Sister Paesie, born Claire Joelle Phillipe in the city of Nancy in the region of Lorraine, France, is the third child in a family of eight. Raised in a devout and faith-filled home, Claire first felt called to religious life when she was eight or nine years old but realized it more clearly at the age of fifteen.

Like so many, Claire knew of Mother Teresa’s work and dedication to serving the poor. She was drawn to the Missionaries of Charity, with no thought of joining another community, because of her strong desire to spend her life loving Jesus by loving the poor. Claire’s entrance date into the Community, by coincidence, was on her eighteenth birthday.  Her formation began in England, where she remained for six months, followed by a year in Italy before going to then Communist Poland for her novitiate. She made her final vows in 1996.

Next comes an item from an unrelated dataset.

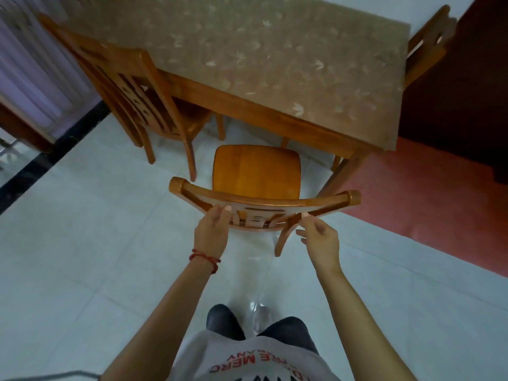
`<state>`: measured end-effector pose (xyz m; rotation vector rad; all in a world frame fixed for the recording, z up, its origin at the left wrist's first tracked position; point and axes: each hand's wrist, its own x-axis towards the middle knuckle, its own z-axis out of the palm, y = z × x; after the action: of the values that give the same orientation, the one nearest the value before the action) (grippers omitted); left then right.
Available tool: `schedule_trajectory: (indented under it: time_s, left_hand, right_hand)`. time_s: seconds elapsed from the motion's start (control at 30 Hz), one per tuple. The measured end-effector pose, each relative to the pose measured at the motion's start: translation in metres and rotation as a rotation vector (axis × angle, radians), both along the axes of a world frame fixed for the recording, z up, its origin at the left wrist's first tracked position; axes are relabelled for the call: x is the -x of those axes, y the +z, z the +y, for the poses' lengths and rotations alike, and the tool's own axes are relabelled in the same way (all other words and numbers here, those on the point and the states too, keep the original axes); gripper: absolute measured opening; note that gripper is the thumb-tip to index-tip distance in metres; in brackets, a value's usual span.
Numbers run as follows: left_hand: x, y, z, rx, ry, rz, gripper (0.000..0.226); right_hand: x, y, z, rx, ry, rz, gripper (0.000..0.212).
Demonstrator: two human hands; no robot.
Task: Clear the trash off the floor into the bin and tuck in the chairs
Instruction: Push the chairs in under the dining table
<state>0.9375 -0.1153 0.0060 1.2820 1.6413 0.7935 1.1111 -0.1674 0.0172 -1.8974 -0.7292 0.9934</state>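
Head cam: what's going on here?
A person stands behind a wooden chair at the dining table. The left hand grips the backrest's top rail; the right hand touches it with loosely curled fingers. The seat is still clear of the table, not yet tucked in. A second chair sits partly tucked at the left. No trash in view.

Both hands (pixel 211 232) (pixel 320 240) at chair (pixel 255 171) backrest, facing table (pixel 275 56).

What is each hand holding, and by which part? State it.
The left hand grips the chair by the lower edge of its curved top rail; the right hand pinches that same rail further right.
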Motion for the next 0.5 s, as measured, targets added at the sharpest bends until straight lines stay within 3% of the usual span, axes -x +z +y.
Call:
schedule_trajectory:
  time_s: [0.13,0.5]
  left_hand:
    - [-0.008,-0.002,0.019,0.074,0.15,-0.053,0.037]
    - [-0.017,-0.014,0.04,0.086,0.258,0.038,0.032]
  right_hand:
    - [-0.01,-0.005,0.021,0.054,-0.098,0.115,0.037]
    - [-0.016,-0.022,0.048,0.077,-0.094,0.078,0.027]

After various missions around the world, Sister Paesie’s service as a Missionary of Charity took her to Haiti in 1999. While her work there as a member of the Community continued, Sister felt she was being called to leave and begin another religious community. It would be ten years before she would actually do so. In 2017, with a calling to protect street kids, among the most vulnerable of the vulnerable, from hunger, gang violence, vice, and Godlessness, Sister left the Missionaries of Charity to begin the Kizito Family, a new religious community named in memory of a fourteen year old Ugandan martyr. On June 3, 2018, the Kizito Family received approval from the Archbishop of Port au Prince as a Pious Association of the Faithful. This step is the first to establishing a religious community at the diocesan level. Because this recognition was given for a period of six years ad experimentum it is subject to renewal. Sister remains under her vows as a Missionary of Charity.

Meet Sister Paésie.

Sister Paesie’s commitment to the Kizito Family mission (i.e. protecting, feeding, educating, and evangelizing the poorest children in the ghettos of Port au Prince) is evident in how and where she and members of the Community serve. In Cite Soleil, a slum area, street children can attend the free schools set up there for them, as can those in the Village de Dieu, where the religious community has one school. Five homes, located in Delmas, Lizon, Sarthe, and Village des Repatries in Cite Soleil, provide shelter and a safe haven for those who have neither. Additionally, the Kizito Family ministers in prisons and in locations according to circumstances and need. Currently that takes members of the Community to a public square where children numbering about one thousand have taken refuge. It is in the poorest and most dire and desperate of situations that the Kizito Family lives out its mission and serves.

Sister Paesie’s own words best echo the persistent calling she heard and was unable to ignore:

“After eighteen years in Haiti, I had become increasingly aware of the importance and urgency of supporting children and young people in slums in order to protect them against the dangers associated with violence, the immorality and corruption which surrounds them, and which too often sweeps them along like a torrent which may seem irresistible.”